As we discussed in the prior blog, cholesterol is an essential molecule in humans. We have been given the impression that it is an evil invader that breaks into the body through diet. This is an erroneous assumption that any well-versed physiologist will explain by reminding us that about 80-85% of the circulating cholesterol in the body is made in the liver and only 15-20% comes directly from food. A large change in dietary cholesterol, let’s say 50%, can only affect our circulating level by 7-9%. It is a much more meaningful objective to know why one’s body is choosing to make too much cholesterol and why cholesterol, an essential part of human function, sometimes get in trouble.
The making too much issue requires examination of the regulatory factors in cholesterol production. Basically, when the things the body does with cholesterol need to be done to a greater extent, a regulatory signal to the liver occurs to increase production. A common one is decline in hormone production such as by fatigued adrenal glands. To resolve this, the body increases the signal to produce more “raw material” for production, cholesterol. However, if the adrenal glands cannot do that because they are imbalanced, the cholesterol is not used and builds up. The task here is to figure out why the adrenal glands are fatigued and to revive “them”.
The second issue is the “misbehaving” aspect. Not all cholesterol causes problems when it is too high in the circulation. LDL or “bad cholesterol” is not a single type of cholesterol but rather a group with some members who are not much of a problem and others who cause all of the trouble. A little bit about how to read a panel of blood lipids helps to understand this. The typical readings include:
The LDL molecule is built around two different protein cores, apo B or apo A1. The core around which a cholesterol particle is built is the primary determinant of how harmful or harmless the LDL molecule is. Apo B molecules are very small and highly associated with causing vascular disease. Apo A1 molecules are large and fluffy and much less likely to cause problems.
Any given persons total LDL pool is a mix of some apo B particles and some apo A1 particles.
There is relatively weak correlation between simple LDL cholesterol levels and vascular disease risk such as coronary artery disease.

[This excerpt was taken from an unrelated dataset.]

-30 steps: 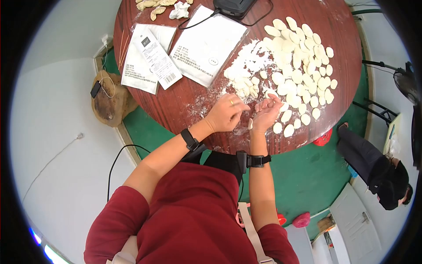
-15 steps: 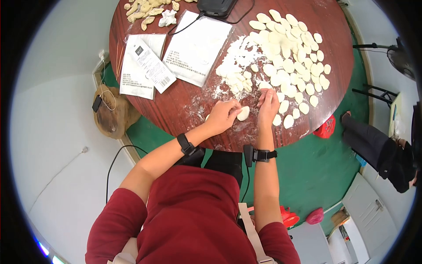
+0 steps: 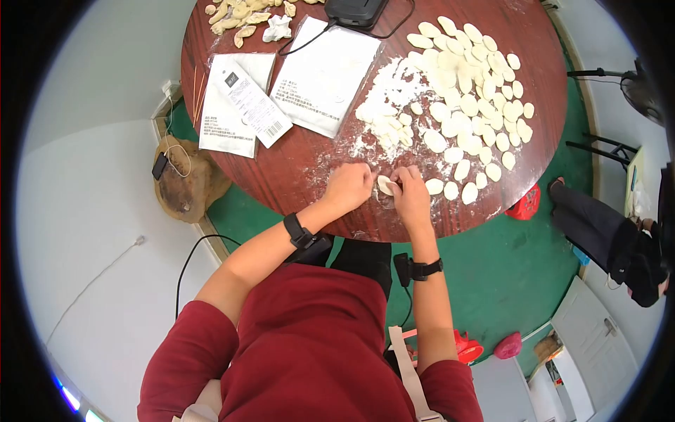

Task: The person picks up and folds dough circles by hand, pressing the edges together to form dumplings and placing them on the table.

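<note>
At the near edge of the round table, a small flattened dough round (image 3: 384, 184) lies between my two hands. My right hand (image 3: 412, 193) has its thumb and fingers closed on the right edge of this round. Just left of it, my left hand (image 3: 349, 187) is curled into a fist; whatever may be inside its fingers is hidden. Beyond my hands sits a cluster of small dough pieces (image 3: 392, 131) beside loose white flour (image 3: 397, 83). Many flat dough rounds (image 3: 467, 105) are spread out to the right, some overlapping.
Two white printed packets (image 3: 325, 77) (image 3: 228, 133) and a labelled slip (image 3: 256, 102) lie on the left of the wooden table (image 3: 295, 176). A black device (image 3: 355, 10) with a cable stands at the back, near twisted dough pieces (image 3: 239, 14). Another person (image 3: 598, 225) is at the right.
My right hand has come back from the spread rounds to the dough round before me. My left hand has drawn slightly away from it and curled up. The view has shifted slightly.
</note>
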`<state>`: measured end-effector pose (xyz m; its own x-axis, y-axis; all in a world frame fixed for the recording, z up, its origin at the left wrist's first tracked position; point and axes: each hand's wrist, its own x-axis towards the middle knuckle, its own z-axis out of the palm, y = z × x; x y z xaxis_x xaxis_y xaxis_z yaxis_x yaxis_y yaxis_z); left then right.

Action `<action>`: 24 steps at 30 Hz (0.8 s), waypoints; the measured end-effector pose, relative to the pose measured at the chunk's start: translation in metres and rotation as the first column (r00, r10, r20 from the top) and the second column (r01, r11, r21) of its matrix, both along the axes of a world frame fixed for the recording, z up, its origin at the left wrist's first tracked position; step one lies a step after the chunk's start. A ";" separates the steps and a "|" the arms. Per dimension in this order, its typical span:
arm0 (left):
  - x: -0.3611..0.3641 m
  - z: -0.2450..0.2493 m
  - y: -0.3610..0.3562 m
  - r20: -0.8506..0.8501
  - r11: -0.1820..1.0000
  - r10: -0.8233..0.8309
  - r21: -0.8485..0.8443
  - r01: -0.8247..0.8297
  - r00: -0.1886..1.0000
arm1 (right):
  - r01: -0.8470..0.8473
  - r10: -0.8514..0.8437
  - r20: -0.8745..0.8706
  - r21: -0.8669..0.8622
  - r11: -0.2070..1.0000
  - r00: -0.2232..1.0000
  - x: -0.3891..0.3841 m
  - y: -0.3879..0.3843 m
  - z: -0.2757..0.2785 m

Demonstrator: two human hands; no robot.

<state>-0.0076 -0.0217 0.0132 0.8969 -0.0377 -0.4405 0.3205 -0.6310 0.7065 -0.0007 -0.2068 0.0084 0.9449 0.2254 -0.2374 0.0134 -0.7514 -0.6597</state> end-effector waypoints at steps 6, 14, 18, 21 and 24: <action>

The simple LDL cholesterol value is only about 50-60% predictive of risk meaning that it tells us only slightly more than the toss of a coin. Knowing the LDL particle size is much more valuable. The example below is of two persons both with the same LDL cholesterol readings of 120 mgs/dL.
The 120 mgs/dL simply means that the total weight of LDL cholesterol in a fixed volume of blood (dL or deciliter) is 120 mgs. As the diagram above shows, the same weight of cholesterol can be on fewer, larger apo A particles or on greater numbers of more small apo B particles. Same total amount of LDL but very different risks.
There is another type of “bad” cholesterol, VLDL. This type of LDL is always apo B or small particle LDL so when it is elevated, it always suggest a more dangerous small particle LDL pattern. Sometimes a “cholesterol panel” will be done which does not include VLDL. Without it, one only knows half the story of risk. The true total “bad” cholesterol is LDL + VLDL which is called “non-HDL cholesterol”. This is a better indicator of positive or negative effects of therapy than is the LDL reading alone. Making more VLDL will usually decrease the levels of HDL or good cholesterol so it is like a double whammy..
All of this can be sorted out with a more comprehensive test that measures the number and type of LDL cholesterol called a VAP profile. This test will show the majority pattern of LDL particles (large, fluffy, or small and dense). Dietary changes may produce only a small drop in “LDL” but VLDL may drop dramatically causing a very good decrease in total non-HDL cholesterol. Without looking at total non-HDL or “total bad cholesterol” it is hard to tell if risk is improved or worsened.
Although our tendency to make larger or smaller particles is partly set based on genetics, it is also partly determined by lifestyle and diet. Eating a high carbohydrate/sugar diet will cause a shift towards smaller, more dangerous LDL particles. This is typical of the standard “low fat” diet. Fat calories are replaced with carbohydrates which cause a shift towards more dangerous particles. There is no “one diet fits all” because different people by the genetic type tolerate different nutrient diet contents. Looking at the different factors in a cholesterol test will help to guide individual specific therapy.
There are also different nutrients that can be supplemented that increase particle size, that lower VLDL and total non-HDL and that raise HDL. Once one’s complete picture is understood a much more focused nutritional supplement program can be used which will produce better results.
This was a lot said to understand “why is my cholesterol misbehaving” but only looking at one piece of the problem can often lead to either inadequate realization of risks, or over treatment. It is worth a careful look!